What you should do
Collect every line of the records below that contains the word "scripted".

[Saved entries]
+ + +

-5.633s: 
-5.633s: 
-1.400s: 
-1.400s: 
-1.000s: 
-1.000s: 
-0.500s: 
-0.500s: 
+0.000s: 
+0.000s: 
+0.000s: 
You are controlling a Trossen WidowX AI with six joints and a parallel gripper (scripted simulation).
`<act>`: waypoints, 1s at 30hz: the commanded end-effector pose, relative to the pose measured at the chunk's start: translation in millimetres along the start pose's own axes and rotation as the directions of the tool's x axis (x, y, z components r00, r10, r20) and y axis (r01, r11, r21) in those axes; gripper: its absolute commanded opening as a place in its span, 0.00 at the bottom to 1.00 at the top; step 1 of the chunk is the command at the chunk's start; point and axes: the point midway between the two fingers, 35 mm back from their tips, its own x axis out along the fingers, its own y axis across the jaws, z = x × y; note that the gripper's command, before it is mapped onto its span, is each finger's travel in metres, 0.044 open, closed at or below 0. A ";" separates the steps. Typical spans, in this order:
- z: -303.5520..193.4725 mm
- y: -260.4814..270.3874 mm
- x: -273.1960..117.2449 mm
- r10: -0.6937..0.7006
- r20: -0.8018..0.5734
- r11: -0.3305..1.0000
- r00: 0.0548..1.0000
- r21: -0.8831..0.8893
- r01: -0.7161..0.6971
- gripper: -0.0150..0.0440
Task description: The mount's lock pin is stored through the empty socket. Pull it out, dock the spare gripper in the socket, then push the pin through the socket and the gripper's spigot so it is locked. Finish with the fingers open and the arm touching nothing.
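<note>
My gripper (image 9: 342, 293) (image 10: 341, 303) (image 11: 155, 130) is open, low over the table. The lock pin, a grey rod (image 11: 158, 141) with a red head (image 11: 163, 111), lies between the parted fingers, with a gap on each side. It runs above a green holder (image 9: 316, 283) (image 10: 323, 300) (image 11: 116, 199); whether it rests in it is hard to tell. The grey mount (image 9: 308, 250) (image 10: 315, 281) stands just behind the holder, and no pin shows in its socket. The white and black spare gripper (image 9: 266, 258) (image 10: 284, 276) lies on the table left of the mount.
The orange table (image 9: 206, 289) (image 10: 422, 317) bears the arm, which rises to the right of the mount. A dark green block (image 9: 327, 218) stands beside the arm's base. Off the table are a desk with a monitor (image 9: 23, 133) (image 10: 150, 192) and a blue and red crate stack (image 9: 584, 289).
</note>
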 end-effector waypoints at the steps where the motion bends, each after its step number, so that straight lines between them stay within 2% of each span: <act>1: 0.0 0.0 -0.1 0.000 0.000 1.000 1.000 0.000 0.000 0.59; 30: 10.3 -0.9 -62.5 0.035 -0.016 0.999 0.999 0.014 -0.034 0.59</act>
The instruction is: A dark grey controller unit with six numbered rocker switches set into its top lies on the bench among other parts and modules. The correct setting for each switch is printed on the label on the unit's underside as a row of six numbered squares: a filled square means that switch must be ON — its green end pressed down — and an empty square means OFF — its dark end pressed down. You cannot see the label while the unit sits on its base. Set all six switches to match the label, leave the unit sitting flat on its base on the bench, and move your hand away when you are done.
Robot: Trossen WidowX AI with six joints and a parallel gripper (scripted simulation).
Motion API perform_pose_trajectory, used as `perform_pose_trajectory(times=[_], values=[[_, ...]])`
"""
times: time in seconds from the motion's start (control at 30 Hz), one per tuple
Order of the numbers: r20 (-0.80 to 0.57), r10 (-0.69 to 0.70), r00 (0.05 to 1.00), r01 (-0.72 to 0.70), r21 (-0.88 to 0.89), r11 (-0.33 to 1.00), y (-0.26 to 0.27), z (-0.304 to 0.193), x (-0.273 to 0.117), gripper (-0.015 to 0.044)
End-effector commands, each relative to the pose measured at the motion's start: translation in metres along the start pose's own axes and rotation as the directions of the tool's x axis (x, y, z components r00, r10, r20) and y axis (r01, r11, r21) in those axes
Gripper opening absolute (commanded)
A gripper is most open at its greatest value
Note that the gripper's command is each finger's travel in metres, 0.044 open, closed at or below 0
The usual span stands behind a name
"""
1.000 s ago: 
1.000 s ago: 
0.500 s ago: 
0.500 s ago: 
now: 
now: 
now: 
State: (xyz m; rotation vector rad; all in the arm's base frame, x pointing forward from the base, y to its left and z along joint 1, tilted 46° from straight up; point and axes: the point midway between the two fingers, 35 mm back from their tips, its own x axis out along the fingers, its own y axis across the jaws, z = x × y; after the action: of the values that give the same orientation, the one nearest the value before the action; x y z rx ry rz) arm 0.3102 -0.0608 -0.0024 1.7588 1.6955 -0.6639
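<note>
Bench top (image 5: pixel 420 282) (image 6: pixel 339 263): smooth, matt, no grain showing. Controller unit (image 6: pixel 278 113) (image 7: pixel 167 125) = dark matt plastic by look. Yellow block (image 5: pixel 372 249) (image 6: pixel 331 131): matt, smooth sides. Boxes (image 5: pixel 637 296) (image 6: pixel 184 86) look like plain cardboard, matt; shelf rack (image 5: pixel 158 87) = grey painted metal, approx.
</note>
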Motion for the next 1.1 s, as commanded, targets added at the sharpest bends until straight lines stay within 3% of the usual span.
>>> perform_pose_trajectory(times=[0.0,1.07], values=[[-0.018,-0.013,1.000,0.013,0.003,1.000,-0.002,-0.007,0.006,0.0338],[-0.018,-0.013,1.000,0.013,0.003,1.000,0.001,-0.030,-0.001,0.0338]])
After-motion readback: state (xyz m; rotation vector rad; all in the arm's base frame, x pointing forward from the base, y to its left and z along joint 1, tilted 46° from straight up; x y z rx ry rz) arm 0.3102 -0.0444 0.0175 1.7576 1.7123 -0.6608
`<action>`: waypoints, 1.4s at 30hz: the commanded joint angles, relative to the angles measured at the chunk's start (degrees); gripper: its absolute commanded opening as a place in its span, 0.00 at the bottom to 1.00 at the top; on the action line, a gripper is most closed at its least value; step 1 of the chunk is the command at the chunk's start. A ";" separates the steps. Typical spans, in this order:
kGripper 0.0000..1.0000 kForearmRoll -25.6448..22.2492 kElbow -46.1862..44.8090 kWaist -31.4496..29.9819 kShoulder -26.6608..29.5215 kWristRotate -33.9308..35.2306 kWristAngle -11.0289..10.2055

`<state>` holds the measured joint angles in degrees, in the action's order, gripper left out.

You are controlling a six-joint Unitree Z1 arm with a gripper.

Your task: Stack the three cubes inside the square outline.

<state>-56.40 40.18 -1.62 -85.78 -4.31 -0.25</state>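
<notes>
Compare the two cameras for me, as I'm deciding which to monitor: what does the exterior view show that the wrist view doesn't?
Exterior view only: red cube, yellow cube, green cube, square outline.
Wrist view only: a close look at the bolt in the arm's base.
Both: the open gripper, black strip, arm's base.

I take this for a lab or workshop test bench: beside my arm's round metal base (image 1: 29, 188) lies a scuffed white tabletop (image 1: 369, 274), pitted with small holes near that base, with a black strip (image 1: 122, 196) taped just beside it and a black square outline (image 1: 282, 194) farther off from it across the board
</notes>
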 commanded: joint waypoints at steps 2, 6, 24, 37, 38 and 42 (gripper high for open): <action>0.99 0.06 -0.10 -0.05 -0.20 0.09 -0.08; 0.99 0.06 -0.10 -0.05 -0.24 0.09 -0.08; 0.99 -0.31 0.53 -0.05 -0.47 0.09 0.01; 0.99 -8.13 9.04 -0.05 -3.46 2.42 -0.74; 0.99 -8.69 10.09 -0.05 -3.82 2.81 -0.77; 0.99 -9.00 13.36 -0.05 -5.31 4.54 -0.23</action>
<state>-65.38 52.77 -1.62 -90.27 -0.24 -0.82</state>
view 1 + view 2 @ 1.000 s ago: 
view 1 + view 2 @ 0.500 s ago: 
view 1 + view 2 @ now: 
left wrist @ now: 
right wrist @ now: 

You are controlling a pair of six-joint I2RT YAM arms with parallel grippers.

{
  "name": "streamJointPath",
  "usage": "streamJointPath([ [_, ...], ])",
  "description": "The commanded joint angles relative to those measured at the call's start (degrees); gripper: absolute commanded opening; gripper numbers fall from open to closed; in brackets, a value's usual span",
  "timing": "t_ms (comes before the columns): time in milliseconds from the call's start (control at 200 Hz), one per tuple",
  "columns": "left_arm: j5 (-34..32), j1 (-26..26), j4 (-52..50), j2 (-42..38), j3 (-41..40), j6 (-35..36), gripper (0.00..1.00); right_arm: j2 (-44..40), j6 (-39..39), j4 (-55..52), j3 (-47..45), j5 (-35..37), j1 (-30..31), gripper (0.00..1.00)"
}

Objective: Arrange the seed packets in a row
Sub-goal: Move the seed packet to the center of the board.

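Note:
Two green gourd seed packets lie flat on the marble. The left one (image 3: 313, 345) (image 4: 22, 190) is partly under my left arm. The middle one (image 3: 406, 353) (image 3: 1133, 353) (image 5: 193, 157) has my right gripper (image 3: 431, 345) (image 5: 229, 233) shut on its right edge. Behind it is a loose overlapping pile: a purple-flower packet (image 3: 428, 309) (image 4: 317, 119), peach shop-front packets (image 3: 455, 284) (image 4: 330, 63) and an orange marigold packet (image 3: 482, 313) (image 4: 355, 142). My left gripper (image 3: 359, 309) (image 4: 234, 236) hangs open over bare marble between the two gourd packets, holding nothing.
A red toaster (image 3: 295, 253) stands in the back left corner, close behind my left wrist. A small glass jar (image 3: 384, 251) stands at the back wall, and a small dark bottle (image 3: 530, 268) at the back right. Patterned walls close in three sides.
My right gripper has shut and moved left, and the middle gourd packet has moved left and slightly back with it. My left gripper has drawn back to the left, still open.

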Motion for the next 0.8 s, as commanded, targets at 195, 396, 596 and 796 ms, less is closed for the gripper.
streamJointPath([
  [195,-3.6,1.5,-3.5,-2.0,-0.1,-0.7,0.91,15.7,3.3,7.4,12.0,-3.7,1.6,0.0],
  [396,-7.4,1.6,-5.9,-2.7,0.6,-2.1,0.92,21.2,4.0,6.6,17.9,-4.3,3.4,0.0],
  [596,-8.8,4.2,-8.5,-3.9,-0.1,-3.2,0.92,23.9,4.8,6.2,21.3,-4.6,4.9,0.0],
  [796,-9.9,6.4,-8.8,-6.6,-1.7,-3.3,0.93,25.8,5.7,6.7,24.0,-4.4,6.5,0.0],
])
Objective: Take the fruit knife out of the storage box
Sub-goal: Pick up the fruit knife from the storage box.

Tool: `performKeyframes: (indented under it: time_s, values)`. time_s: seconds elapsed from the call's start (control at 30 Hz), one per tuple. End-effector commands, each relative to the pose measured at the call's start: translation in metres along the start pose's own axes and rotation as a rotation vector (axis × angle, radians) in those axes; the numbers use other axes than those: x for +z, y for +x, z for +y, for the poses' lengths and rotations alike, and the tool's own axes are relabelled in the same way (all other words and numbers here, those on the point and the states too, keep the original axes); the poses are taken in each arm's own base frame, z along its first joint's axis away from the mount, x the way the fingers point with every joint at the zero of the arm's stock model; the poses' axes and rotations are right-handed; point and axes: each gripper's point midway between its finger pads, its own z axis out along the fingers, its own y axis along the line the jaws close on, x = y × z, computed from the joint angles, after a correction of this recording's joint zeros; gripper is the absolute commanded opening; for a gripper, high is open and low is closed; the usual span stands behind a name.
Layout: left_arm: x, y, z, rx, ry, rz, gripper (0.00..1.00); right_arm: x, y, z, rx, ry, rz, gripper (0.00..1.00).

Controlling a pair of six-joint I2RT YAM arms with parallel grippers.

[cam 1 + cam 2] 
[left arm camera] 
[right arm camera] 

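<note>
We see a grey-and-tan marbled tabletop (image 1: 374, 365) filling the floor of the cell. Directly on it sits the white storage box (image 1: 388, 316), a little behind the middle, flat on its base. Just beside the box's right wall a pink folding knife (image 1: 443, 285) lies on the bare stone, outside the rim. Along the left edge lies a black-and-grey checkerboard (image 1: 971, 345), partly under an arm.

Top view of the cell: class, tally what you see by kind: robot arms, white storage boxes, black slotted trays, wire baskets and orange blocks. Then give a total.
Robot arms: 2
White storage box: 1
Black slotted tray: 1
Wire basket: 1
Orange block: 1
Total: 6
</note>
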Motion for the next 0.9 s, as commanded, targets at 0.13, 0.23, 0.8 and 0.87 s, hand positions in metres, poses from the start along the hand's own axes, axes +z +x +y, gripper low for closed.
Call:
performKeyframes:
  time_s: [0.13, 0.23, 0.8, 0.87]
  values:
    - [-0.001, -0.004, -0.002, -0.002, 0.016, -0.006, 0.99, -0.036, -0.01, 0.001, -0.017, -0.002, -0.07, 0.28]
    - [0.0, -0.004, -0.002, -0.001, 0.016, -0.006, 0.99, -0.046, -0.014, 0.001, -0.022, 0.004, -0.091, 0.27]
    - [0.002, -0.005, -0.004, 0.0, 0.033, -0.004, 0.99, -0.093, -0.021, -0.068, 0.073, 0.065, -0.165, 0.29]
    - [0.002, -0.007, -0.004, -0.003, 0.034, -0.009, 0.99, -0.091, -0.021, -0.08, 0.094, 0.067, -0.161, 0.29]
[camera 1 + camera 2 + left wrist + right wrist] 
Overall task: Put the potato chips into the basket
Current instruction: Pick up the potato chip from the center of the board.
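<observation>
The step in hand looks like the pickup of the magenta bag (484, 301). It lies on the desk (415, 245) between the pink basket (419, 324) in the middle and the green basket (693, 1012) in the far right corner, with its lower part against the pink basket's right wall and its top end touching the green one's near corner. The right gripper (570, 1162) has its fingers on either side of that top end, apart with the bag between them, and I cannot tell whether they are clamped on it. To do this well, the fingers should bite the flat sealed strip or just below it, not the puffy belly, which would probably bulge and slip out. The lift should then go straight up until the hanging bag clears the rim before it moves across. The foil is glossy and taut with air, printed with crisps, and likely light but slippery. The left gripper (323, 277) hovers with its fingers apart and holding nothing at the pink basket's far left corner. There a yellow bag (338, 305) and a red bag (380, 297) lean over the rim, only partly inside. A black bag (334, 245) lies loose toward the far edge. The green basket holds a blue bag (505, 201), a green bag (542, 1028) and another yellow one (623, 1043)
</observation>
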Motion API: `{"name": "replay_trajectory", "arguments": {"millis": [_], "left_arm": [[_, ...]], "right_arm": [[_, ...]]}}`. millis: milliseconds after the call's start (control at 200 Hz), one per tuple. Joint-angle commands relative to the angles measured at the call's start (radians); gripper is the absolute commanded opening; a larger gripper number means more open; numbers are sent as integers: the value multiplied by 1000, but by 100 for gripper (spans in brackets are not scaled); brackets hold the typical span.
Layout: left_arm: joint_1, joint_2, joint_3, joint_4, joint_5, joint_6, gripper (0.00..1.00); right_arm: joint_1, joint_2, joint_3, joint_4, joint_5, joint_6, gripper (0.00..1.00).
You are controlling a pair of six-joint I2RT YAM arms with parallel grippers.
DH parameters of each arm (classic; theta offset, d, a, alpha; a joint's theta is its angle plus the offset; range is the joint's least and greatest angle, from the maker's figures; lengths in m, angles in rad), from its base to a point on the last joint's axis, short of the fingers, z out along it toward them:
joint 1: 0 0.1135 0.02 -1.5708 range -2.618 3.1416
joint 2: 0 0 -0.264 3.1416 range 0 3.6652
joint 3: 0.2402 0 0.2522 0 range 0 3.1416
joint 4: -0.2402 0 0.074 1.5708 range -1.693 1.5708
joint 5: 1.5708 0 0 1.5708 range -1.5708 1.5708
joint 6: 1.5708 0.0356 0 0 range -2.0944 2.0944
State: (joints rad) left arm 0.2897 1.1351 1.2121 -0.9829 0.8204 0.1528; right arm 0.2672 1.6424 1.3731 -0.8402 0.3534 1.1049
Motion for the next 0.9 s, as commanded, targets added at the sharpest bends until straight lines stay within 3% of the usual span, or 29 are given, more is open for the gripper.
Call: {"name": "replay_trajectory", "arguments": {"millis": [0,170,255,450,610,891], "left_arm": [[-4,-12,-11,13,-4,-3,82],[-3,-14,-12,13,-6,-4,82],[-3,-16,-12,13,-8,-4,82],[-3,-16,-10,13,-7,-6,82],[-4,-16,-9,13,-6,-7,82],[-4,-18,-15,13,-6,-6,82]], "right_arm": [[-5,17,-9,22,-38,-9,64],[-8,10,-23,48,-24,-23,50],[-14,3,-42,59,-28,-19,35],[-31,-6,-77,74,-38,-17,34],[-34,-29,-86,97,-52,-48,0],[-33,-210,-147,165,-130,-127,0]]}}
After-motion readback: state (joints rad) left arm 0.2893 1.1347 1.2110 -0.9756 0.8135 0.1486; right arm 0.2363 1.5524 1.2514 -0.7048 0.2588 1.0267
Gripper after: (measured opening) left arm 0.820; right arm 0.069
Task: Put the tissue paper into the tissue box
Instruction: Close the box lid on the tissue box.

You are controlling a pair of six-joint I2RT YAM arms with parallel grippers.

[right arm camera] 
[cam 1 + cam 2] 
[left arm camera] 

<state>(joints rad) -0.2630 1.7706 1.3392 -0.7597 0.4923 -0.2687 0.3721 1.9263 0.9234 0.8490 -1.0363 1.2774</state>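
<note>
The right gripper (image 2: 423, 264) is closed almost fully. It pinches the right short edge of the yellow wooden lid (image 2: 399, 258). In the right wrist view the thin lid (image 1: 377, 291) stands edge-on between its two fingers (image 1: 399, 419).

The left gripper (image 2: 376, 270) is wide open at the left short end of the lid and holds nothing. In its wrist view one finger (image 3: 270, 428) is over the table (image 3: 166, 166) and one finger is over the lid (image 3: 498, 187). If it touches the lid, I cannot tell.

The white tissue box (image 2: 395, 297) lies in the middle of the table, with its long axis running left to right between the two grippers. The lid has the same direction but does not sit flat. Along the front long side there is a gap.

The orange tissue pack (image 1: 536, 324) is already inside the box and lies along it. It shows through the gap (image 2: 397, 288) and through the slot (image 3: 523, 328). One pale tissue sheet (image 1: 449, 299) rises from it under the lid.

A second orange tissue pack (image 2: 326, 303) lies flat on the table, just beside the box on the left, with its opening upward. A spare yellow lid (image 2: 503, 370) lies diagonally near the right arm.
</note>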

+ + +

Answer to the problem
You are controlling a Trossen WidowX AI with six joints and a parallel gripper (scripted simulation).
Robot: Trossen WidowX AI with six joints and a parallel gripper (scripted simulation).

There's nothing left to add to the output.